Calorie Question

gettingto65
gettingto65 Posts: 78 Member
edited December 1 in Food and Nutrition
If I eat 1300 calories a day (TDEE 2100) for say around six months to reach my goal weight (would like to lose 50lbs) and then bump it back up to TDEE/around 1600 calories a day, is this okay?

I am so wary of eating too few calories but I am having no luck with 1600 calories a day after three months (measuring food and eating 80% clean)

Any advice is hugely appreciated thank you

Replies

  • KorvapuustiPossu
    KorvapuustiPossu Posts: 434 Member
    If you are not losing at 1600 that means that your TDEE is 1600 or you are underestimating what you are eating (are you weighing EVERYTHING on a kitchen scale to a gram? ) If you were in deficit you would be losing.

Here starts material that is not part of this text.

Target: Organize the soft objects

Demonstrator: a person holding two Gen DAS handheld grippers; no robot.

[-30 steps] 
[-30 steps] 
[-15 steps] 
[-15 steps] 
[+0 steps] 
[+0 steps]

So if you drop to 1300 that would only mean 300 deficit (considering you are not losing at 1600) so that would put you at just above 0.5 lbs loss a week so 50 lbs would not happen in 6 months. However I do not think your TDEE is really 1600...more likely your logging is the issue. Just tighten that and it should be fine.
  • malibu927
    malibu927 Posts: 17,562 Member
    Measuring or weighing? There's a major difference, and using a food scale is the best way to ensure you're eating the amount you say you are.
  • kommodevaran
    kommodevaran Posts: 17,890 Member
    edited April 2016
    Your math is almost correct - keep in mind that your TDEE will decrease as your weight decreases, so your 800 calorie deficit won't be 800 for long. 1600 sounds like a better idea. In fact, one possible method for weight loss is to eat at maintenance calories at goal weight.

    But your practical approach is not helping you. You are eating more than you think you are. Not much, just enough to not lose weight. Measuring is pointless, eating clean is pointless. Weigh everything you eat and drink on a kitchen scale. What you eat has no direct impact on weight. But food choice might impact satiety, energy level and overall feeling of wellness, and thus willingness to adhere to calorie deficit, and thus successful weightloss.